I had hoped by this point in time that focus on this kind of material would central to most places self defense training. it's dissapointing that you can go to you average dojo -or- gym and these things get not much beyond lip service, when they are precisely what we are most likely to be the skills and situations we need to drill.

It's also food for thought that -I- need to make this kind of context more central to my class.

Inujin
Inujin's picture

That is a scary but educational experience to share.   Thank you.  Violent encounters are fortunately rare for most of us so your experience is helpful to study.  I wish my martial art instructors over the years had done a little more training like this.  I will second what Iain said about it being a moot point if the person has mental illness or not.  I work in a busy emergency department and by far the greatest threat to our safety is the patient with unstable mental illness.  Even if they are not entirely responsible for their actions they can cause real harm.

Zach Zinn
Zach Zinn's picture

Inujin wrote:

That is a scary but educational experience to share.   Thank you.  Violent encounters are fortunately rare for most of us so your experience is helpful to study.  I wish my martial art instructors over the years had done a little more training like this.  I will second what Iain said about it being a moot point if the person has mental illness or not.  I work in a busy emergency department and by far the greatest threat to our safety is the patient with unstable mental illness.  Even if they are not entirely responsible for their actions they can cause real harm.

The vast majority of mentally ill people I've been around are not violent, as far as I know this is reflected by statistics on the subject. However- there is a small subset that certainly are, or can be. Now, not being violent does not mean they are pleasant, or non-threatening, etc. Simply that most are not physically violent. Many mental illnesses are associated with a lack of impulse control though, and that certainly can lead to violence with the right conditions. I'd derfintely be interested in hearing about some of your direct experiences with this though, as I know someone who had a job for years working in an instituion with mentally ill people who were prone to violence, it sounded trying. I imagine that Emergency rooms is where you get the worse cases, people with severe mental illness fully decompensating, which I imagine can be a recipe for chaos and possibly violent behavior.

In my job (drug and alcohol counselor/assessor) the scariest people I interviewed in jail were ironically usually the most clean cut and "normal" seeming at first glance, now most of these people are not severely mentally ill anyway (depends on how you define it I guess though), but it was interesting how little their demeanor corresponded to some of the things I'd read in their history. Another examples where surface indicators are not always indicative of reality.

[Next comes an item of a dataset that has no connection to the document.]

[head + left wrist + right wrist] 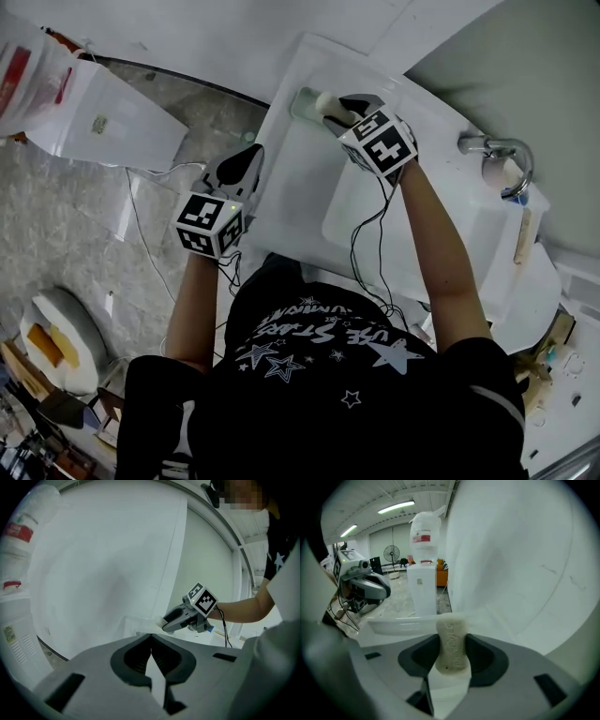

Now, what makes this situation particularly interesting is that I felt like we were seconds from something going down, but according to the caretaker and the police, he was never any threat. Now, I do not neccessarily trust them to make that call (and indeed, I wouldn't, I would do what was needed); but I am glad nothing happened in this case.

It's interesting how quickly the situation changed once I knew he was mentally ill, he literally dropped his hands and became entirely docile once I was told. There are a lot of different conclusions one could draw from that, and I try to draw a balanced one that both keeps me safe and acknowledges his humanity. While I'm not going to assume he was no threat, it did remind me that sometimes there is stuff going on under the surface of these encounters that we can't know about.

Here's Ellis Amdur's book on the subject, which I plan on checking out:

https://www.amazon.com/Grace-Under-Fire-escalate-Individuals/dp/0982376227

This is intended for people in the helping professions, but would probably be useful to anyone. I have his Safety At Work book: https://edgeworkbooks.com/safety-at-work/, it's very good and covers some of the same ground. I'm going to be revisiting it in light of this experience. My wife also works around this population, and she did a conference with him on the subject on a work event.

Inujin
Inujin's picture

Thanks for the book recommendation I'll take a look.